Mais la riposte pourrait aussi être d’une toute autre nature : "Ces frappes crédibilisent indiscutablement la communication du régime qui entend depuis longtemps passer pour être en butte non point à sa propre population mais à la coalition des amis de l'Etat Hébreu", ajoute-t-il.

Rudolf el-Kareh abonde: "Les attaques israéliennes sur lesquelles planent toujours de très nombreuses zones d'ombre renforcent paradoxalement la position politique de la Syrie", estime-t-il. "Damas ne va pas se priver de mettre exergue ce qui apparaît comme une collusion entre l'Etat d'Israël et les groupes armés agissant en Syrie, surtout au moment où un basculement des rapports de forces apparaît sur le terrain".

Signe d’un léger malaise, certains opposants au régime commentent prudemment les actions militaires israéliennes. "Un opposant en exil exorcisait hier sur sa page Facebook sa volonté de gérer cet inévitable malaise en disant 'ces frappes n'ont rien changé. L'État syrien demeure celui de la répression aveugle et des barils d'explosifs lancés sur la population depuis les hélicoptères’", raconte François Burgat.

Embrasement régional ? Les spécialistes n’en sont pas totalement convaincus. Du moins pas tout de suite : "Le point de non-retour n'est pas encore atteint à ce jour", estime François Burgat. Pour Rudolf El-Kareh, Israël pourrait difficilement reprendre des attaques directes contre le Hezbollah en territoire libanais : "Toute attaque contre ce pays peut avoir des conséquences incalculables en raison des alliances et des enjeux", dit-il. "Et les Israéliens le savent".

Un embrasement régional imminent? Peu probable

Si "l’intervention d’Israël est tout de même très importante dans l’affaiblissement du régime syrien", comme l’explique Antoine Basbous, le régime syrien pourrait donc tirer avantage de sa position de "victime" de l’ennemi historique, en tous cas vis-à-vis de certains interlocuteurs.

Quant à une importation du conflit en territoire libanais, la crainte d’une explosion généralisée reste plus grande.
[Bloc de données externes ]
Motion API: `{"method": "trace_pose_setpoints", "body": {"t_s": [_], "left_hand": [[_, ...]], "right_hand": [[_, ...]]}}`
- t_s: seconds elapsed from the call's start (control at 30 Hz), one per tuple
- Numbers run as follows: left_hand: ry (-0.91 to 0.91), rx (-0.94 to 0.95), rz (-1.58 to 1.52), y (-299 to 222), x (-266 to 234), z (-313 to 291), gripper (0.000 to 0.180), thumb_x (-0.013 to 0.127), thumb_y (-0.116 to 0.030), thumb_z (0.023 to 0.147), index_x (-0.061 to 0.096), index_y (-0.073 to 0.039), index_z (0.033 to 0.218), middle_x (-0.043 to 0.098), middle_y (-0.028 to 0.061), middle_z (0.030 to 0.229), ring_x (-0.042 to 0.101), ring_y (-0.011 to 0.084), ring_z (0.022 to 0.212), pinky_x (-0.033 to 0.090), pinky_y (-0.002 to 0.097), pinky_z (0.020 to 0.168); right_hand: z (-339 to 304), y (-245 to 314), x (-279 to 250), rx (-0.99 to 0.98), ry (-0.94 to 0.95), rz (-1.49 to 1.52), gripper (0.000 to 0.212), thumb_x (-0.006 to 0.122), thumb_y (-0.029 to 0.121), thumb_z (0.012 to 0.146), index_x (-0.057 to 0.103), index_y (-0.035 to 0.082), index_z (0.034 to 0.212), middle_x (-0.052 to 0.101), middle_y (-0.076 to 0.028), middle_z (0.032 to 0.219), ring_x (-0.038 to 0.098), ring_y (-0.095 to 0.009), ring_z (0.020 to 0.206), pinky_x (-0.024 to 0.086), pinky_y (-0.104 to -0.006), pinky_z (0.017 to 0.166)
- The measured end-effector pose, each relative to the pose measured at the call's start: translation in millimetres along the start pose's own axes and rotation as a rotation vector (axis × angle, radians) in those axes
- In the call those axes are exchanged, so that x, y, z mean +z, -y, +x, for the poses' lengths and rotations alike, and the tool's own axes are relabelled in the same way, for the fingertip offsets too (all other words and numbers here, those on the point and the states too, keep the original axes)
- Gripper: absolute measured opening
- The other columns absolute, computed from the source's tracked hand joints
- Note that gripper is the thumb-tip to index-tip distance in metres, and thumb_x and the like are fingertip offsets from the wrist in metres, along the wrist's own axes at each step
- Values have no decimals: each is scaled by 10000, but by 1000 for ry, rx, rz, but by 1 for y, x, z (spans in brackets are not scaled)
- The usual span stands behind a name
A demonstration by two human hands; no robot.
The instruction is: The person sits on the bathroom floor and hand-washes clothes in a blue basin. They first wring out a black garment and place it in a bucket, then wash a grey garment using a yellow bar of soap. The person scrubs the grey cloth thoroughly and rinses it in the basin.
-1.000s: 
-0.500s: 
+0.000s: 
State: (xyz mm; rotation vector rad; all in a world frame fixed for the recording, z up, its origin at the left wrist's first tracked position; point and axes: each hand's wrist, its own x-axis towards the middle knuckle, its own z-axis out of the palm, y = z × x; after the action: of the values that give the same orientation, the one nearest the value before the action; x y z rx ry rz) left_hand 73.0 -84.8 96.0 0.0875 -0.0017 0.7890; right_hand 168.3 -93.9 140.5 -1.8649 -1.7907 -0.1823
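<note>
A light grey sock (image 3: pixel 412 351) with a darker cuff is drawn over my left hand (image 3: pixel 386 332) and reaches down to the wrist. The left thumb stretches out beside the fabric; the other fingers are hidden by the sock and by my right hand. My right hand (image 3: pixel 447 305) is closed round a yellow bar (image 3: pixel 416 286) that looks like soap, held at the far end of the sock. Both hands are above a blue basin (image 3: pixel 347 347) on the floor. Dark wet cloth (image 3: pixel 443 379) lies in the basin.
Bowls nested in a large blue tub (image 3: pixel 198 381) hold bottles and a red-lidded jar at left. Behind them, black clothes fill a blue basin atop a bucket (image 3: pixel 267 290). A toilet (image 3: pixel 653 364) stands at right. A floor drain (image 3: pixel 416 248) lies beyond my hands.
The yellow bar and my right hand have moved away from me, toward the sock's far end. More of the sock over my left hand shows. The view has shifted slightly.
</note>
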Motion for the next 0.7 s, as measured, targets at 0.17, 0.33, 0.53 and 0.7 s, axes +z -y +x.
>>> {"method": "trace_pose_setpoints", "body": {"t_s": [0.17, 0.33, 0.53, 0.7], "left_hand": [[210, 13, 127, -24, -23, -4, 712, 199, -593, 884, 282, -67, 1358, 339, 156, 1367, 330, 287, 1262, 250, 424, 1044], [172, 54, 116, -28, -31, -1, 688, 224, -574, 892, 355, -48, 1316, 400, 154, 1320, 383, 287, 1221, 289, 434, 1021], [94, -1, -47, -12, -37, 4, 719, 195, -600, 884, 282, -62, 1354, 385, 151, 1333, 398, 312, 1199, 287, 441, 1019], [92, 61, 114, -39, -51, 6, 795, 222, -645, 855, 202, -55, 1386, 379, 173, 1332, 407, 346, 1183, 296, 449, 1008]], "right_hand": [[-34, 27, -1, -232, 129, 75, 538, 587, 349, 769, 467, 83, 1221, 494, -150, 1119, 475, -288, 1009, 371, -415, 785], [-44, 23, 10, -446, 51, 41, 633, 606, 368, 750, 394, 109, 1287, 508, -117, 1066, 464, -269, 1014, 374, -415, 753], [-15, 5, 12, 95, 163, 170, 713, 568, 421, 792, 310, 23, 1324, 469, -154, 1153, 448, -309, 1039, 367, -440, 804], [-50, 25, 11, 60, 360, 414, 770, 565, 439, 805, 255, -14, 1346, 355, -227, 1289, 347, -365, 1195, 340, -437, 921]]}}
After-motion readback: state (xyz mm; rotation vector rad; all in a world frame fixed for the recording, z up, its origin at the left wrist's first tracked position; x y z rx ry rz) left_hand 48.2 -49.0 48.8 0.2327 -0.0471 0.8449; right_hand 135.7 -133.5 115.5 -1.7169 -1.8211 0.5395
Même s' "il va de soi que le rôle militaire du Hezbollah, sous couvert d'engagement sur le terrain syrien ou vis à vis d'Israël sur sa propre frontière, constitue l'œil du cyclone qui pourrait déstabiliser à la fois le Liban et la région", estime François Burgat. "En tout état de cause", conclut Rudolf el-Kareh, "un nouveau palier a été franchi dans les degrés d'escalade de la crise régionale et internationale autour de la Syrie".

"Si l'on ne se dirige pas vers un processus politique concret, des opérations de ce genre et les ripostes qu'elles appellent font monter d'un nouveau cran les tensions et il arrive à un certain moment que l'embrasement généralisé soit l'effet d'un simple mouvement mécanique", ajoute-t-il.